No, the fact is that you typed in ‘lansley.com’ into your web browser to get here (or your blog aggregator application did).
What happened then is that your web browser went to a Domain Name Service (DNS) server – one usually (but not always) being run by your Internet Service Provider.
DNS servers act much like electronic telephone directories: Look up the person’s name and you get back their telephone number.
The DNS server received the text ‘lansley.com’ from your web browser and looked it up in its database. If it didn’t find it then it would call an upstream DNS server and ask it if it knew, and so on until one of the DNS servers did know, and so returned 18.104.22.168 to your web browser.
Finally, your web browser went to that IP address and found this site.
The problem is the Domain Name Service (DNS) itself: If these servers are exposed to a Distributed Denial of Service (DDos) attack then your web browser may not be able to receive the numeric IP address back and so doesn’t know where to go. That’s what happened with Twitter and me yesterday.
The problem was the result of an attack on Dyn, an Internet infrastructure company that provides DNS services to the web. It’s also why the USA’s Department of Homeland Security set off an immediate investigation about what happened and what to do about it.
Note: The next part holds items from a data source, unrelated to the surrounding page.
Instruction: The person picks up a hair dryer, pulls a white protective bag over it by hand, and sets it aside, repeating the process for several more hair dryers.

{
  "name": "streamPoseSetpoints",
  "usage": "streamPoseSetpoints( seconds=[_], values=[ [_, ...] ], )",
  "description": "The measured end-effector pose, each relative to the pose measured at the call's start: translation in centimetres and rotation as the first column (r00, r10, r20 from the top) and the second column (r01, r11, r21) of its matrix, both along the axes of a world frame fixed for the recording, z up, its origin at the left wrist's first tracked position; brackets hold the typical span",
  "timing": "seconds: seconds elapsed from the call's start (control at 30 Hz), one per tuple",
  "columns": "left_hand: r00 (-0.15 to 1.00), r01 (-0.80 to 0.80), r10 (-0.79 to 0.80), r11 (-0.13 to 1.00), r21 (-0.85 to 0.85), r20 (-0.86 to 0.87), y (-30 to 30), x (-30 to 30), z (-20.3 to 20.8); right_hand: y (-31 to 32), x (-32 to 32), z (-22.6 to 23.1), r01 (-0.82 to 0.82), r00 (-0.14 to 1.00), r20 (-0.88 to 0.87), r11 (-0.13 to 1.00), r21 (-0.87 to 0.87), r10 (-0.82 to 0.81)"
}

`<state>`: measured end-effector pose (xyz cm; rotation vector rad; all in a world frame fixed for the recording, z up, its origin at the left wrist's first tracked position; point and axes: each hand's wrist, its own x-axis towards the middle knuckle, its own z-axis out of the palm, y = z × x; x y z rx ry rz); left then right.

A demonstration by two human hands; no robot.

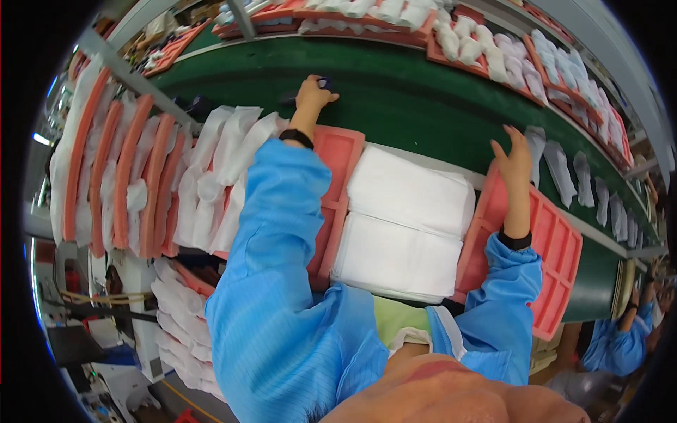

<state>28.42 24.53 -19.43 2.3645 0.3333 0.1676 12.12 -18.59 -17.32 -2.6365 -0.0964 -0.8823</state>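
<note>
My left hand (315,95) reaches over the green conveyor belt (402,77), its fingers closed on a small dark navy object (325,84) whose kind I cannot make out. Another dark thing beside that wrist is mostly hidden. My right hand (513,156) is open, thumb and fingers apart, at the belt's near edge above a pink compartment tray (546,240). Nothing shows in it. Between my arms lie two stacks of white sheets or pouches, a far stack (409,187) and a near stack (395,254). To their left is another pink tray (340,155), partly behind my left sleeve.
White-wrapped pieces (559,173) lie in a row along the belt at right. Pink trays (130,176) holding wrapped items stand packed at left. More filled trays (469,46) line the shelf beyond the belt. Another person's blue sleeve (613,345) shows at lower right.
</note>
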Motion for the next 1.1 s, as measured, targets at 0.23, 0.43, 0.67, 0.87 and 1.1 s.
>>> streamPoseSetpoints(
  seconds=[0.23,0.43,0.67,0.87,1.1],
  values=[
    [0.654,0.738,-0.572,0.627,-0.25,0.495,-14.6,-10.2,5.3,9.4,-4.9,6.6,-0.227,0.974,0.052,0.944,0.239,0.221],
    [0.654,0.734,-0.384,0.53,-0.425,0.652,-20.0,-21.0,11.0,8.2,-5.5,7.7,-0.305,0.949,0.165,0.91,0.282,0.267],
    [0.457,0.869,-0.87,0.481,0.117,0.187,-19.4,-22.0,5.5,4.2,-6.4,9.9,-0.545,0.836,0.399,0.654,0.524,0.376],
    [0.42,0.888,-0.907,0.41,0.207,-0.006,-19.6,-20.9,2.2,4.2,-5.3,9.6,-0.784,0.619,0.595,0.448,0.429,0.513],
    [0.469,0.865,-0.882,0.468,0.183,0.04,-19.6,-20.7,1.6,3.7,-5.1,9.4,-0.814,0.573,0.535,0.507,0.283,0.621]
  ],
)
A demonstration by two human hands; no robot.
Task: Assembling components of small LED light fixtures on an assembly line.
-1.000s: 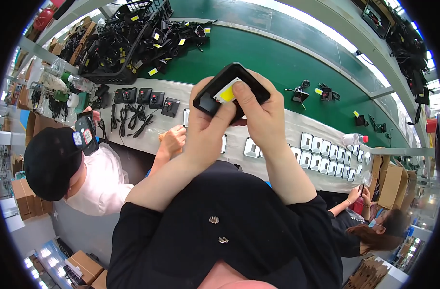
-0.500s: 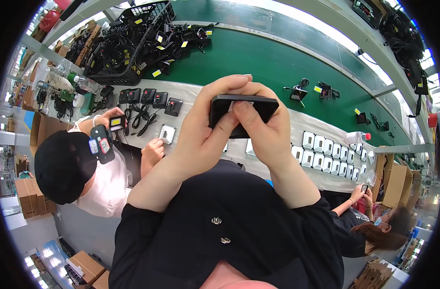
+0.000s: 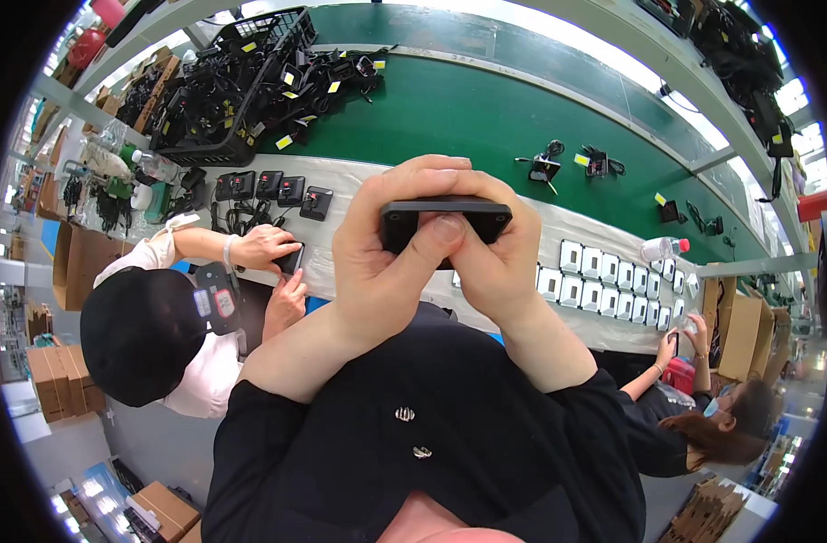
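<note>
A flat black rectangular casing (image 3: 404,215) is held up in front of my chest, above the near edge of the table. My left hand (image 3: 370,262) wraps its left end and my right hand (image 3: 502,262) its right end. Fingers of both hands curl over the far side. My two thumbs meet at the middle of the near side and press there, one tip over the other. The long edge of the casing faces up, with a small hole near each end. Its far face is hidden by my fingers.
Rows of white-edged rectangular pieces (image 3: 572,291) lie at right, near a red-capped bottle (image 3: 659,250). At left are several black devices (image 3: 291,190) with cables and a black basket (image 3: 237,149) of cabled units. Co-workers sit on both sides; the left one's hand (image 3: 261,246) touches a black piece.
The casing has tilted and shifted slightly left and down, and my thumbs now overlap more. The left co-worker's hands have come together over a piece at the table. The right co-worker's hands have moved apart.
</note>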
One interesting twist in this story is that anecdotal evidence has uncovered that, now Windows, Mac and Linux computers are pretty well protected these days, Internet of Things devices such as Digital Video recorders, home CCTV cameras and other ‘smart’ devices are being targetted for their vulnerabilities.
For example, if you have a home CCTV camera that sends images to your smartphone when you’re away, it has to have internet access to do so – and could be exploited for any weaknesses in its architecture. Such a camera is more than just a camera, it’s a small completely self-contained embedded computer.
Most IoT devices use miniature Linux-based computers to perform their work since Linux can be as small as a complete computer on a single silicon chip – called ‘embedded Linux‘. It’s easy to get hold of such chips to see if you can hack them, and challenging for them to be patched without a firmware update.
Of course, manufacturers will work to improve security just like the work that has happened on desktop operating systems. Alas, the cat and mouse game continues.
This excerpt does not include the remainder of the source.